Task objective
Copy the final lines exactly, starting at the one that contains "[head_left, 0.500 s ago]" and ending with the last line of the listing below. Pictures are not part of the copy.

Input data
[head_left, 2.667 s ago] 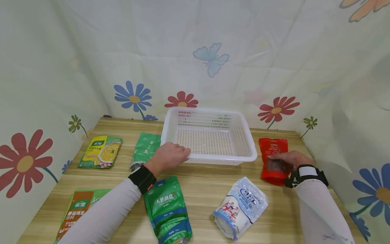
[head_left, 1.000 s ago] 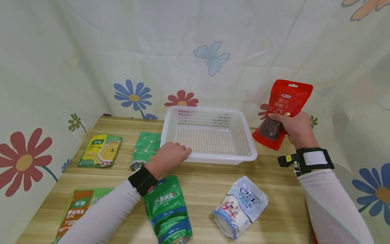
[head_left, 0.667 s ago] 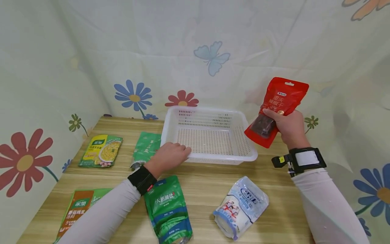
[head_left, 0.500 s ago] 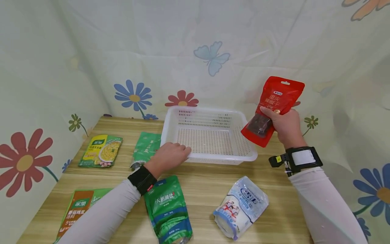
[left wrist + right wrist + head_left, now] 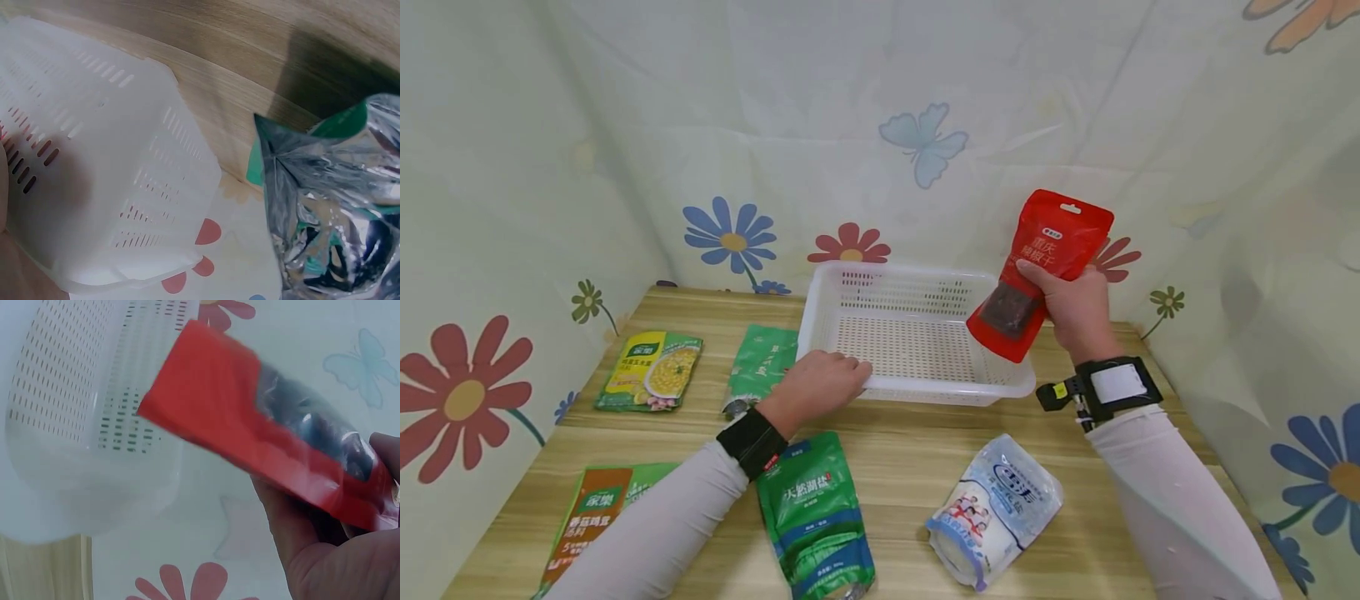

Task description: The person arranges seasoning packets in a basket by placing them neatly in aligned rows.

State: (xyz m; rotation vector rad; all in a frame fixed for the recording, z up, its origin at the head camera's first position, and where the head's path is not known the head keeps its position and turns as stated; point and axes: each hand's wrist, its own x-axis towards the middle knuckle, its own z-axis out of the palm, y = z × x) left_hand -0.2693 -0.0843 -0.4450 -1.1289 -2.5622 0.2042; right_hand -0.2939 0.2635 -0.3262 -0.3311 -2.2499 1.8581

Answer
[head_left, 0.500 s ago] 
[left wrist + right wrist + head_left, now] 

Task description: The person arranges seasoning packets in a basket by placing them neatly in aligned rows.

State: (xyz m; rotation vector rad; all in a frame fixed for the recording, z up, its origin at the head camera's first position, and where the head's path is not known the head keeps its position and turns as stated; point and axes: each hand's wrist, its own x-axis towards the middle knuckle, its own z-axis out of the palm, y = z × x) left_hand -0.2693 -0.0843 -0.4450 -1.1289 -2.5622 0.2042; right_hand -0.2939 0.2635 -0.3262 -0.3311 -2.2499 1.8581

No other output was requested.